-------- Source material

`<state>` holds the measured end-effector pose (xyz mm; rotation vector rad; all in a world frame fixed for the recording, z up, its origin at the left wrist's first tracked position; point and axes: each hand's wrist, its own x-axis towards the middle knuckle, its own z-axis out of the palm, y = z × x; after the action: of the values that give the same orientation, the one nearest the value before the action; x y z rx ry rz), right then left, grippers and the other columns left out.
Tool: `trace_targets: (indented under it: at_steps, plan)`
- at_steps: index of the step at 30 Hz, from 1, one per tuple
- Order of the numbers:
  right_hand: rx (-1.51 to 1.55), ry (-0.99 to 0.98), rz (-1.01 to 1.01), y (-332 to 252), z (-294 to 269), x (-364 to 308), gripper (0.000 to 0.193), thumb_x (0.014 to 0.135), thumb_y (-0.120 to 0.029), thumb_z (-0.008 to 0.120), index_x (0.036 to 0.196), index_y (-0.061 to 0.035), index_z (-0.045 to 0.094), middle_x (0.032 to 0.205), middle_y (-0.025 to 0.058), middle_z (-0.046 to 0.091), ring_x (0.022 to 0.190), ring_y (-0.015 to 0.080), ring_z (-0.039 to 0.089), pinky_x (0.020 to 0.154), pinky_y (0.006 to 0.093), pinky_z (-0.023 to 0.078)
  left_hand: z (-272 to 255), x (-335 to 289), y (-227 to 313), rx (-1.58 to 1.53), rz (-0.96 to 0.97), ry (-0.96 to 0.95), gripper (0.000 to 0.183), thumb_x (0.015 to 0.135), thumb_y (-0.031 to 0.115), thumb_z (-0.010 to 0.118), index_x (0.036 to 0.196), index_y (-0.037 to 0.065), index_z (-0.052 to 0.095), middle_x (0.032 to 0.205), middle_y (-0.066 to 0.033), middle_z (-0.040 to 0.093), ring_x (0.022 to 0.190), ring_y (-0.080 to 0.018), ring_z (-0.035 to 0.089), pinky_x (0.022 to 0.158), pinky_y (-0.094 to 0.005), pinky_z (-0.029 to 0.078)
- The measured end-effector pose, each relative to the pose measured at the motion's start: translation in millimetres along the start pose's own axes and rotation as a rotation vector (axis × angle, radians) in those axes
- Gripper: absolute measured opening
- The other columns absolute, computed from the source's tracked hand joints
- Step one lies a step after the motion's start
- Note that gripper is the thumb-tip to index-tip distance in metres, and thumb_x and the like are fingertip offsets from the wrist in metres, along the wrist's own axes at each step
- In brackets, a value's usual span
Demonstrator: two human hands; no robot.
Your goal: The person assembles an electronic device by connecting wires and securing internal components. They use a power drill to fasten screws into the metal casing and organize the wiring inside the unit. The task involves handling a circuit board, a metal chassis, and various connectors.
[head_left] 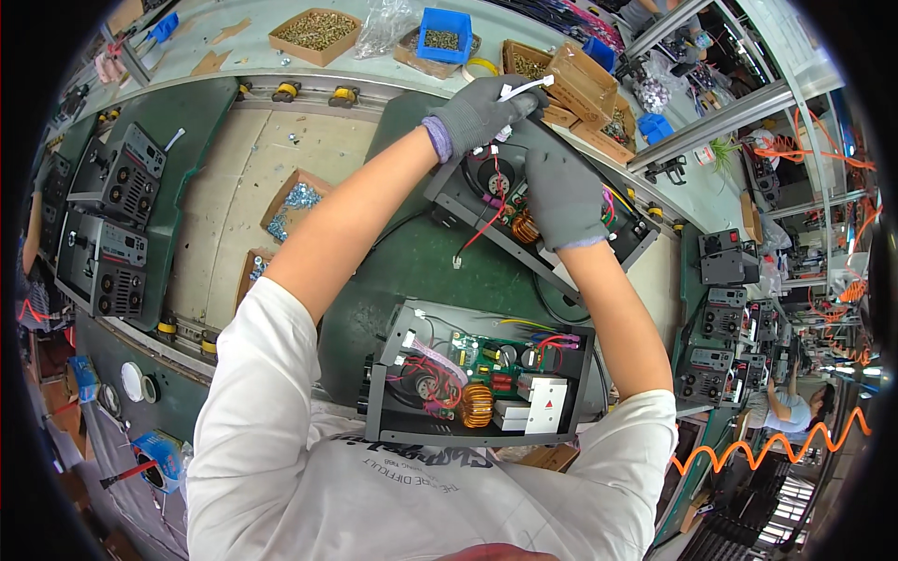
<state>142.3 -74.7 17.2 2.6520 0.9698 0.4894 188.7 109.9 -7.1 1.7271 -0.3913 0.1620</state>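
Leaning over the far open metal chassis [456, 198], skewed on the green board [412, 266], probably so its wiring faces me. Left hand [482, 114] pinches a white connector lead [527, 88] at the far edge, likely keeping it clear. Right hand [566, 194] covers the interior by the copper coil [526, 227]; fingertips hidden, can't tell its grip. Near chassis [375, 397] sits against my shirt side; room between both, and leftward.

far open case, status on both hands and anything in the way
Left hand: white strip at fingers, grip unclear. Right hand: over far open case, hiding part of it. Red wire trails across near edge.
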Motion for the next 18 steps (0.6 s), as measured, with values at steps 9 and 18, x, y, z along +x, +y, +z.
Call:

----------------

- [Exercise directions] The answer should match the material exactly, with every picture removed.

- [Expected answer]
`<state>` holds the measured end-effector pose (xyz mm; rotation vector rad; all in a world frame fixed for the recording, z up, its origin at the left wrist's first tracked position; point and axes: each hand's wrist, its own x-axis towards the middle knuckle, its own z-axis out of the palm, y = z × x; after the action: of the values that give the same orientation, the one nearest the value before the action; x y z rx ry rz), right then left, grippers and the other columns left out.
Tool: `trace_targets: (indented under it: at_steps, plan)`
- at_steps: index of the step at 30 Hz, from 1, one per tuple
- Order of the numbers:
  right_hand: rx (-1.51 to 1.55), ry (-0.99 to 0.98), rz (-1.01 to 1.01), y (-332 to 252), z (-294 to 269), x (-364 to 308), gripper (0.000 to 0.193), thumb_x (0.014 to 0.135), thumb_y (-0.120 to 0.029), thumb_z (-0.008 to 0.120), index_x (0.036 to 0.196), index_y (-0.061 to 0.035), index_z (-0.045 to 0.094), middle_x (0.032 to 0.205), middle_y (-0.025 to 0.058), middle_z (-0.046 to 0.091), ring_x (0.022 to 0.190), ring_y (-0.015 to 0.080), ring_z (-0.039 to 0.089), pinky_x (0.020 to 0.154), pinky_y (0.006 to 0.093), pinky_z (-0.023 to 0.078)
  left_hand: z (-272 to 255), x (-335 to 289), y (-227 to 313), rx (-1.58 to 1.53), rz (-0.96 to 0.97), ry (-0.96 to 0.95), gripper (0.000 to 0.183), thumb_x (0.015 to 0.135), thumb_y (-0.031 to 0.115), thumb_z (-0.010 to 0.118), index_x (0.036 to 0.196), index_y (-0.037 to 0.065), index_z (-0.052 to 0.095), middle_x (0.032 to 0.205), middle_y (-0.066 to 0.033), middle_z (-0.040 to 0.093), ring_x (0.022 to 0.190), ring_y (-0.080 to 0.018), ring_z (-0.035 to 0.089), pinky_x (0.022 to 0.158), pinky_y (-0.094 to 0.005), pinky_z (-0.029 to 0.078)
- The measured end-effector pose, each relative to the pose measured at the motion's start: translation in millimetres along the start pose's own axes and rotation as a rotation vector (axis × angle, radians) in those axes
- Gripper: absolute measured opening
- The other columns absolute, computed from the source's tracked hand joints
- Step one lies a step after the motion's start
- Note that gripper is the thumb-tip to index-tip distance in metres, and thumb_x and the like are fingertip offsets from the wrist in metres, along the wrist's own axes at each step
- In brackets, a value's usual span
Demonstrator: two human hands; no robot.
Your goal: The person assembles an electronic device by connecting wires and securing internal components. They use a power drill to fasten screws into the metal casing and organize the wiring inside the unit. The task involves handling a circuit board, a metal chassis, and various connectors.
[head_left] 
<state>142.3 -74.7 17.2 2.6520 0.9698 0.4894 188.7 109.9 -7.1 1.7271 -0.3913 0.1620</state>
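Leaning over the far open metal chassis [456, 198], skewed on the green board [412, 266], probably so its wiring faces me. Left hand [482, 114] pinches a white connector lead [527, 88] at the far edge, likely keeping it clear. Right hand [566, 194] covers the interior by the copper coil [526, 227]; fingertips hidden, can't tell its grip. Near chassis [375, 397] sits against my shirt side; room between both, and leftward.

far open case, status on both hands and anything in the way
Left hand: white strip at fingers, grip unclear. Right hand: over far open case, hiding part of it. Red wire trails across near edge.
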Motion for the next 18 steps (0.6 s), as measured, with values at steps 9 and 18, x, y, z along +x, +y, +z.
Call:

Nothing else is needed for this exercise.